DUP launches manifesto with 'Sinn Féin victory warning'

By Gareth Gordon
BBC News NI Political Correspondent

Image caption,
DUP leader told reporters she was suffering from the cold or "man flu" and hoped her voice would hold up as she launched her party's manifesto in Belfast

Winning Northern Ireland's assembly election would give Sinn Féin a "hugely significant worldwide propaganda boost", the DUP leader has said.

Arlene Foster said this would be a disaster for Northern Ireland, and stopping the party was the platform on which the DUP was seeking a mandate.

Mrs Foster listed 10 reasons the issue mattered if people asked about it on the doorsteps.

The former first minister was speaking at a low-key manifesto launch.

The eight-page DUP document was described as "an addendum to reflect developments since last May" - when the last assembly election was held.

'Man flu'

It refers back to the party's five-point plan which, it said, remained as relevant now as nine months ago.

The five points were:

  • Prioritising spending on the health service
  • Creating more jobs and increasing incomes
  • Protecting family budgets
  • Raising standards in education for everyone
  • Investing in infrastructure

Mrs Foster's speech contained 31 mentions of Sinn Féin, 12 of its president Gerry Adams and just one of its new northern leader, Michelle O'Neill.

The DUP leader made no reference to the Renewable Heat Incentive (RHI) debacle which was the reason Sinn Féin gave for quitting the Northern Ireland executive last month and forcing an election.

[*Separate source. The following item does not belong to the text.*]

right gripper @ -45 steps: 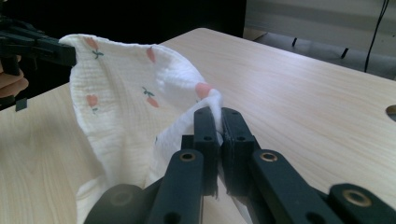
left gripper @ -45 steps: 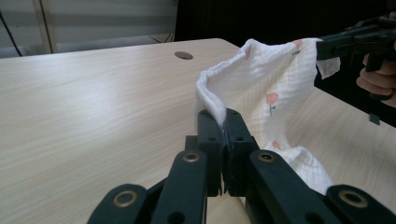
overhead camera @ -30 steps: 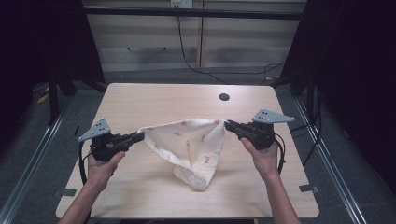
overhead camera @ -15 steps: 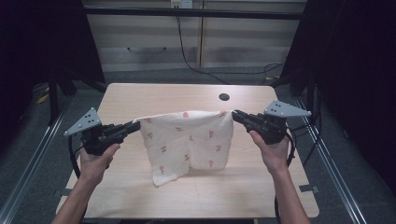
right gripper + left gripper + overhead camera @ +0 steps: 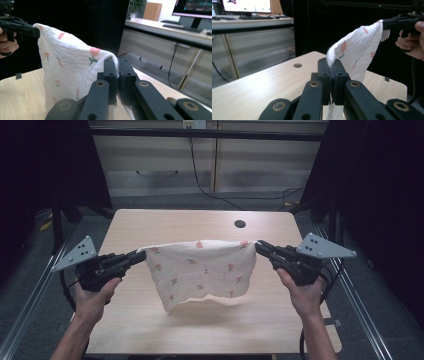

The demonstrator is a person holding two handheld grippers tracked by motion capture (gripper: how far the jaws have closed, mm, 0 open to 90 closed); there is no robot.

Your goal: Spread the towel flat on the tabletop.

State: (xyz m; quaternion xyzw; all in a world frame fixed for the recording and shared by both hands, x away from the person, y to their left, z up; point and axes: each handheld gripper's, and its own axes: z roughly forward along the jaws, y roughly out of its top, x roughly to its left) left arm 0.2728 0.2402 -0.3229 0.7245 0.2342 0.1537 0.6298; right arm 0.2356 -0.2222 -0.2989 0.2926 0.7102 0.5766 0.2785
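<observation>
A white cloth [image 5: 202, 270] with small red prints hangs stretched between my two grippers above the wooden table [image 5: 150, 225]. My left gripper [image 5: 141, 256] is shut on the cloth's left top corner. My right gripper [image 5: 259, 245] is shut on its right top corner. The cloth's lower edge hangs just above the tabletop. In the left gripper view the cloth [image 5: 359, 50] rises out of my closed jaws toward the far hand. In the right gripper view the cloth [image 5: 67, 67] drapes from my closed jaws across to the other gripper [image 5: 35, 31].
A round cable hole [image 5: 240, 224] sits in the table near its far right. Metal frame rails [image 5: 30, 300] run along both sides of the table. Cabinets [image 5: 210, 165] and cables stand behind the far edge.
Both grippers have risen and moved apart. The cloth has gone from a drooping bundle on the table to a sheet hanging spread between them, lifted off the surface.
</observation>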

She explained at the start of the manifesto launch that she was suffering from "man flu" and afterwards, she took no questions from the media.

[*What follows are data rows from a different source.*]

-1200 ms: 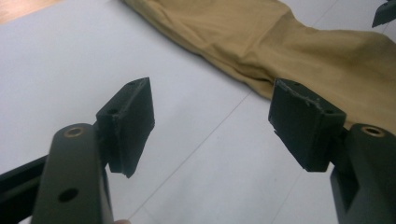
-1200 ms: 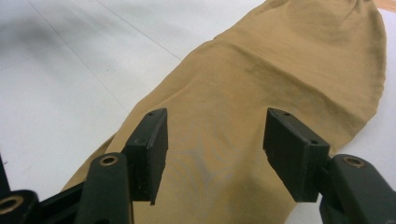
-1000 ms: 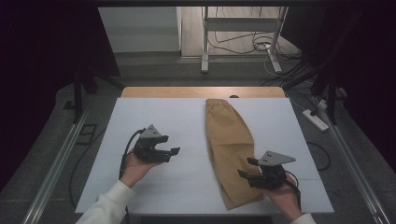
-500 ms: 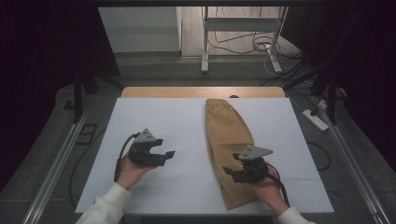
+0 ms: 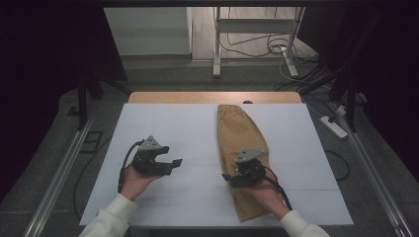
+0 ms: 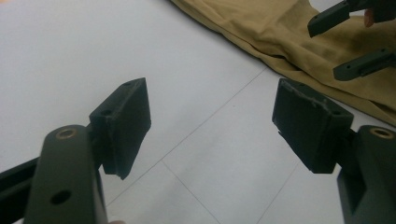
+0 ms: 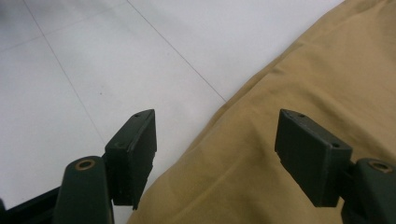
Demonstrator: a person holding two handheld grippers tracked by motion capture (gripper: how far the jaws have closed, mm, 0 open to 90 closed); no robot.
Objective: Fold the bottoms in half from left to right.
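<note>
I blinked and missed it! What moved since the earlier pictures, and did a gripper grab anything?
The right gripper slid leftward from the cloth's right side until it sits over the folded tan cloth. Its jaws have just been opening; they straddle the cloth's left edge without pinching it. Nothing was grabbed. The left gripper moved a little right, open over the white table. The cloth lies as before.
</note>
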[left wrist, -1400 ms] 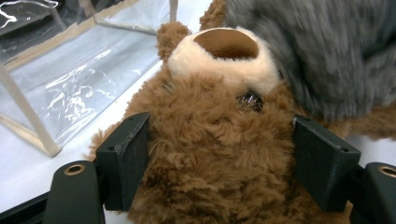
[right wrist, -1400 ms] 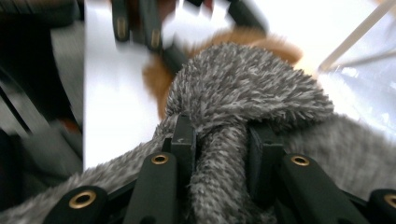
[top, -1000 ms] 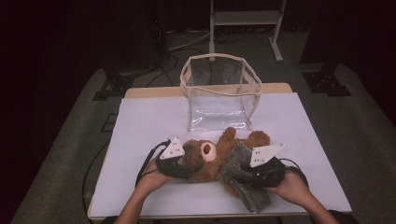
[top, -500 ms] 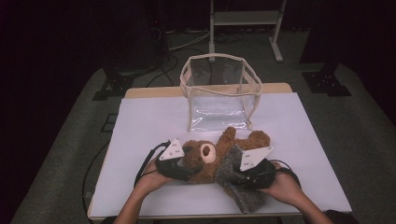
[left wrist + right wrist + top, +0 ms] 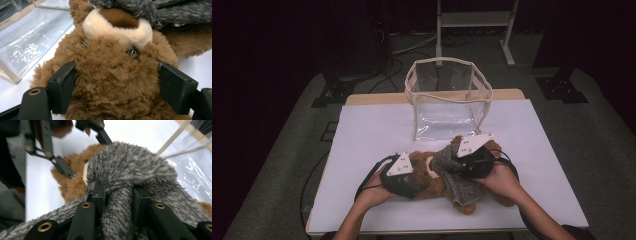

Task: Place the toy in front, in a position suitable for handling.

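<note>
The right gripper [image 5: 457, 167] has swung in over the teddy bear [image 5: 439, 182] since a second ago, drawing the grey fuzzy cloth [image 5: 457, 182] up from the bear's lower body toward its head; earlier that cloth lay lower and further out to the person's right. In the right gripper view the jaws are clenched on a fold of the grey fuzzy cloth [image 5: 117, 220], with the pile bulging up ahead of them and the bear's brown fur [image 5: 72, 185] just beyond.

The left gripper [image 5: 412, 182] has stayed put, but its jaws have just been opening. In the left gripper view the teddy bear [image 5: 112, 85] sits between them, its head straight ahead with the cream muzzle [image 5: 117, 30] above, and the fur looks merely flanked rather than squeezed (the pads seem to rest at the fur's edge, not bite in), so I read this gripper as released around the bear.

My judgement: the cloth is being dressed or wrapped onto the bear, and the slackened left hold lets the bear shift while the right hand pulls fabric across it.

Both hands come up from the near edge of the desk [image 5: 377, 130], forearms angled inward. The left hand [image 5: 372, 192] lies low with its gripper pointing level toward the bear; the right hand [image 5: 499, 180] is raised over the bear's body, its gripper turned inward and down. The clear bag [image 5: 447, 100] stands upright beyond both grippers, just past the bear.
</note>
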Demonstrator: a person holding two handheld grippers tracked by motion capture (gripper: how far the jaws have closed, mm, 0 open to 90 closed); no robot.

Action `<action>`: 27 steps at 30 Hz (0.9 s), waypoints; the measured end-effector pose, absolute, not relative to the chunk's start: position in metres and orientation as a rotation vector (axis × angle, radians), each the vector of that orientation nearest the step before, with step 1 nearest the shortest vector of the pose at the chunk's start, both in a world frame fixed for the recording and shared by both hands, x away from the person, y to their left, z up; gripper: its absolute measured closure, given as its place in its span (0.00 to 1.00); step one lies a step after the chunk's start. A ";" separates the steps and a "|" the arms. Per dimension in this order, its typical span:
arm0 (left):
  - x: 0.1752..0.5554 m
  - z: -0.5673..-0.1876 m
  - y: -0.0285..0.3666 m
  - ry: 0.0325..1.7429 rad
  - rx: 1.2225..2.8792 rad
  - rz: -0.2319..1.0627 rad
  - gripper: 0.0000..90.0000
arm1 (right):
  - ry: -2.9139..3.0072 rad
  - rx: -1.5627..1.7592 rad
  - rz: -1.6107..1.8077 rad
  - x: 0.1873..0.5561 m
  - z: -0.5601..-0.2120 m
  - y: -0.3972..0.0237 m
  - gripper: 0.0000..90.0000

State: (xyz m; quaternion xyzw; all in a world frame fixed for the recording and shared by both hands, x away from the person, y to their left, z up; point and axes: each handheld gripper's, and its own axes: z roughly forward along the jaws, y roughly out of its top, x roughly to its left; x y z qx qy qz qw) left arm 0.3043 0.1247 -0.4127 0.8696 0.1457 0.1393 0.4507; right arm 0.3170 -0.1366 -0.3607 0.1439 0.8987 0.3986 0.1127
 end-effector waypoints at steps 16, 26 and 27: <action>0.303 -0.412 0.120 0.348 2.177 0.367 0.24 | 2.639 0.500 1.163 0.333 -0.359 -0.140 0.76; 0.300 -0.411 0.120 0.298 2.196 0.377 0.23 | 2.557 0.672 1.225 0.345 -0.360 -0.183 0.76; 0.300 -0.411 0.120 0.296 2.199 0.378 0.23 | 2.537 0.695 1.236 0.342 -0.359 -0.194 0.76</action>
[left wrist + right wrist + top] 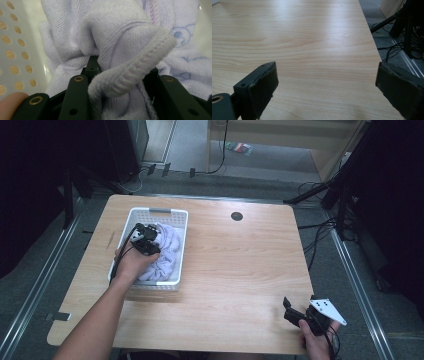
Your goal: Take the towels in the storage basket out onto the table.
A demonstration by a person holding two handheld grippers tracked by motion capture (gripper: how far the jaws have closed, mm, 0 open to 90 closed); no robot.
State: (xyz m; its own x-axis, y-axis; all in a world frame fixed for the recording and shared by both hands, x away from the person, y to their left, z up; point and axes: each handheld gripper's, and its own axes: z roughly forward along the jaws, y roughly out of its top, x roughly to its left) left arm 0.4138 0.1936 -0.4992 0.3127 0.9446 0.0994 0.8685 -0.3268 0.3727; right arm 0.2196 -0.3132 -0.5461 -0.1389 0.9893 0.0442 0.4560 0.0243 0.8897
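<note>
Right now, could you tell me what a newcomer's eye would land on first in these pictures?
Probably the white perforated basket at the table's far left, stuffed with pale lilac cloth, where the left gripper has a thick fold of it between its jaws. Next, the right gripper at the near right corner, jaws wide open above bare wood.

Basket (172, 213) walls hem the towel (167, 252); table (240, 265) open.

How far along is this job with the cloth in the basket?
Early. Done: the left gripper is down in the white basket, jaws around a fold of the pale lilac cloth. In hand: that grasp. Left: lifting it out; the right gripper waits open over the bare table.
</note>
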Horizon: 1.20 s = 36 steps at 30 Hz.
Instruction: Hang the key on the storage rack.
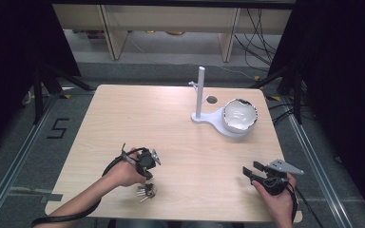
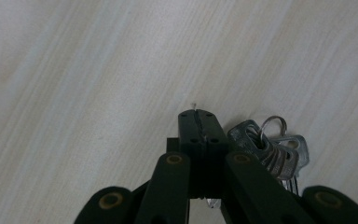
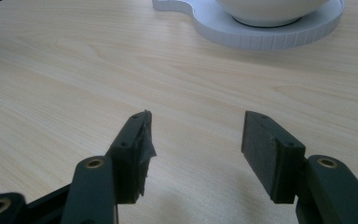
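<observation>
1. From the high view, the wooden table (image 1: pixel 180 128) carries a white stand (image 1: pixel 200 97) with an upright post, and on its flat base sits a white bowl (image 1: pixel 240 115), near the far right corner. The left gripper (image 1: pixel 148 164) is at the near left part of the table, held by the left hand (image 1: pixel 123 173), and it points down toward a bunch of keys (image 1: pixel 145 191) that lies on the table just under it. The right gripper (image 1: pixel 252 172) is at the near right edge, well apart from the keys, in the right hand (image 1: pixel 278 202).

2. Along the left gripper view, the two black pads of the left gripper (image 2: pixel 199 122) are pressed together with no gap. A thin bit of metal shows between them at the tip and below them, so the jaws seem closed on a part of the bunch of keys (image 2: pixel 270 151); which part, I cannot tell. The rest of the keys and the ring lie just beside the jaws, on the table (image 2: pixel 98 70).

3. Along the right gripper view, the right gripper (image 3: pixel 196 140) has its jaws wide apart, with bare table (image 3: pixel 74 70) between them. The base of the stand (image 3: pixel 261 35) with the bowl (image 3: pixel 270 11) is farther ahead.
</observation>
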### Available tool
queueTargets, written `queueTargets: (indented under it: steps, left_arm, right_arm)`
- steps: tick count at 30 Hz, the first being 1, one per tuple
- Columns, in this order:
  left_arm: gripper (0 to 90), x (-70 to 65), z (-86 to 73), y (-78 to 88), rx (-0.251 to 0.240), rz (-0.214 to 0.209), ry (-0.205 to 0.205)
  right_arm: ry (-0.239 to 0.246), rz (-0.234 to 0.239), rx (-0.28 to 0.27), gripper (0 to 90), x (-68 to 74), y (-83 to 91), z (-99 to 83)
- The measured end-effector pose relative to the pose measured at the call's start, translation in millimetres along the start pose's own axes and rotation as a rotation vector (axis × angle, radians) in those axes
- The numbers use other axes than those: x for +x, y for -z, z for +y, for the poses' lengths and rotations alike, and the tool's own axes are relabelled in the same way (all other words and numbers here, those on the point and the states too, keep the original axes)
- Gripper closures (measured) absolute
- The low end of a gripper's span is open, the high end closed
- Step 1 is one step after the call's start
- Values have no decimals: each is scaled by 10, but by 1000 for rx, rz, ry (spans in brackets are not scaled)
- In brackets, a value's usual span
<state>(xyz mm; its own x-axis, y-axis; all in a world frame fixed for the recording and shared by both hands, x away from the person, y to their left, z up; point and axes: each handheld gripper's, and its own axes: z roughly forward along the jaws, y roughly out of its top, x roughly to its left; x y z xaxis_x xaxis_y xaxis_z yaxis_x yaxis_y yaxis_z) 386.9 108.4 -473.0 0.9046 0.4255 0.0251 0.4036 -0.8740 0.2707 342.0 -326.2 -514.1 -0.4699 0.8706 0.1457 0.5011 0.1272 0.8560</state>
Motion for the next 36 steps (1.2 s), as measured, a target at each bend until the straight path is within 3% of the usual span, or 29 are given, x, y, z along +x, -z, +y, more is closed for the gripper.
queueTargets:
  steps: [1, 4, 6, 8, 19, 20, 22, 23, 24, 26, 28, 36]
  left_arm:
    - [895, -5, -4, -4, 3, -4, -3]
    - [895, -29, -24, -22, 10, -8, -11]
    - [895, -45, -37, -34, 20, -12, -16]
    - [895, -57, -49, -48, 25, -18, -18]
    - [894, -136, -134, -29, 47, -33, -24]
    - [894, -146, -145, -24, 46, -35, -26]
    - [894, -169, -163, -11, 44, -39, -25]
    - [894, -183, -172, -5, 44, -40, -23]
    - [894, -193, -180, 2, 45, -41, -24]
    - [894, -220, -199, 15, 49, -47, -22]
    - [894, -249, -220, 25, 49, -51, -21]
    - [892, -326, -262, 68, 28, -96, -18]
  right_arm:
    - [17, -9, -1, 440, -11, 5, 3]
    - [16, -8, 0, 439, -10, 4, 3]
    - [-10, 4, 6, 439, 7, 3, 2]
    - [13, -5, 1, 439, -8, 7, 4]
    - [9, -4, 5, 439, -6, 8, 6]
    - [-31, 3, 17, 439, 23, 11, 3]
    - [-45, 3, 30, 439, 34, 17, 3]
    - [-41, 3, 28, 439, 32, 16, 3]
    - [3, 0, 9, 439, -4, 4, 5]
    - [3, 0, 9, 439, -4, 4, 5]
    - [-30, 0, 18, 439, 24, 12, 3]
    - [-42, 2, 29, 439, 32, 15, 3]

In her speech, Mrs Foster said all the recent polling suggested it would be "neck-and-neck" between her party and Sinn Féin.

She attacked Ulster Unionist leader Mike Nesbitt for saying he would be giving his second preference vote to the SDLP, calling the move "sad and shameful".

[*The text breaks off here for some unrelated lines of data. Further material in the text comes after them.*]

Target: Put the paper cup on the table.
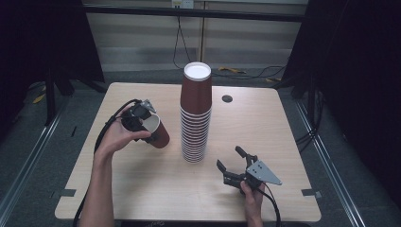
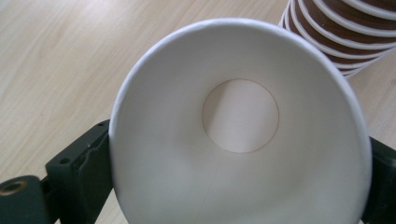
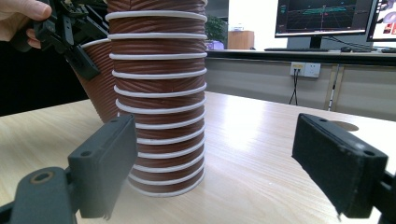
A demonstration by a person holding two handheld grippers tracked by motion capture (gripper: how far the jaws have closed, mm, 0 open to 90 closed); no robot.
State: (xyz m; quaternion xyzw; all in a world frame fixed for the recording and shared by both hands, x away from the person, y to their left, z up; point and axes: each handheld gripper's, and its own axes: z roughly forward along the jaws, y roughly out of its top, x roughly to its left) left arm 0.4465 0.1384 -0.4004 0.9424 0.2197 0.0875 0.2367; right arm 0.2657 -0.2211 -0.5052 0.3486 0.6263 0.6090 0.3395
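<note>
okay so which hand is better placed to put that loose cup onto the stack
Left, probably. The left gripper already grips the single cup beside the stack; the right gripper rests open and empty on the table.

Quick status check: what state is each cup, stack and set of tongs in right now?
Single brown ribbed paper cup: tilted, empty, clamped at its rim.
Tall stack of brown paper cups: upside down, standing on the wooden table.
Left tongs: shut on the cup.
Right tongs: open, empty.
</note>
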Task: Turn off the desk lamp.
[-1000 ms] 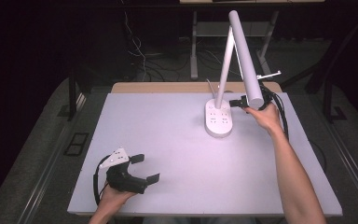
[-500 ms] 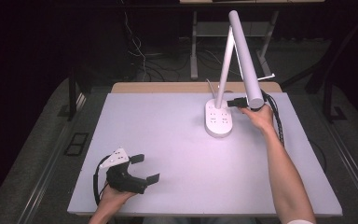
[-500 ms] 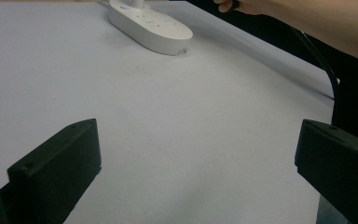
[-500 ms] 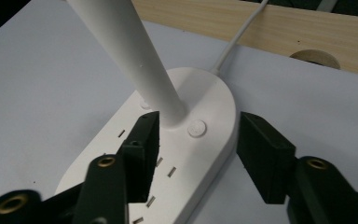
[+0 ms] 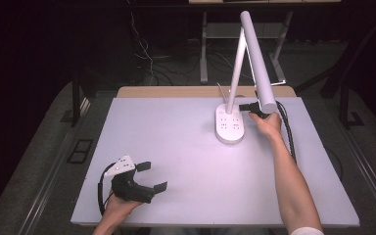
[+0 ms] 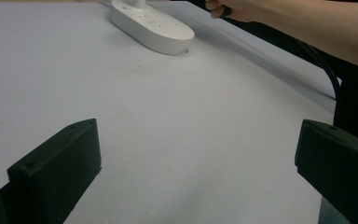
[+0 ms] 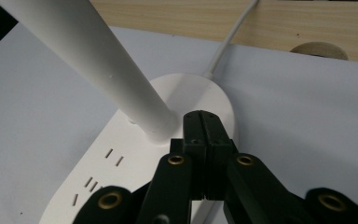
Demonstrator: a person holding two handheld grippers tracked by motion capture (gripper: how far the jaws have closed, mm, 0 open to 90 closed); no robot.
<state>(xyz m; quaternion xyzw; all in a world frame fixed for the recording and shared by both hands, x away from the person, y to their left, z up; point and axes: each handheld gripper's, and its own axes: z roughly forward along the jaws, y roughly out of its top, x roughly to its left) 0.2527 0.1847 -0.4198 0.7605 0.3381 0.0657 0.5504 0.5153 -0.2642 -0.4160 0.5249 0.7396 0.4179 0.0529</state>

"I know other parties don't like us saying it, but the reality is that every vote for another unionist party is a vote which is lost in the battle to make sure that Sinn Féin does not win this election," she said.

Mrs Foster's 10 reasons for opposing such an outcome included claims that it would:

  • Give Sinn Féin an excuse to use it as justification to call for a border poll
  • Make devolution harder to restore
  • Threaten economic recovery by undermining the prospects for a reduction in corporation tax
  • Allow Sinn Féin to take the justice ministry; and it would lead to a "sectarian abuse of power"

She concluded: "It would give Gerry Adams and Sinn Féin a hugely significant worldwide propaganda boost just months after nationalism's worst election since 1993 and would undermine the unionist confidence which is being rebuilt after so many years in decline.

"And finally, it would, of course, give Sinn Féin the right to nominate a first minister - our job is to make sure that does not happen."

On the negotiations which will likely follow the election, Mrs Foster said her party did not want to construct any red lines or barriers to the restoration of the executive.

She said the DUP would honour all previous commitments, on the basis that republicans do the same.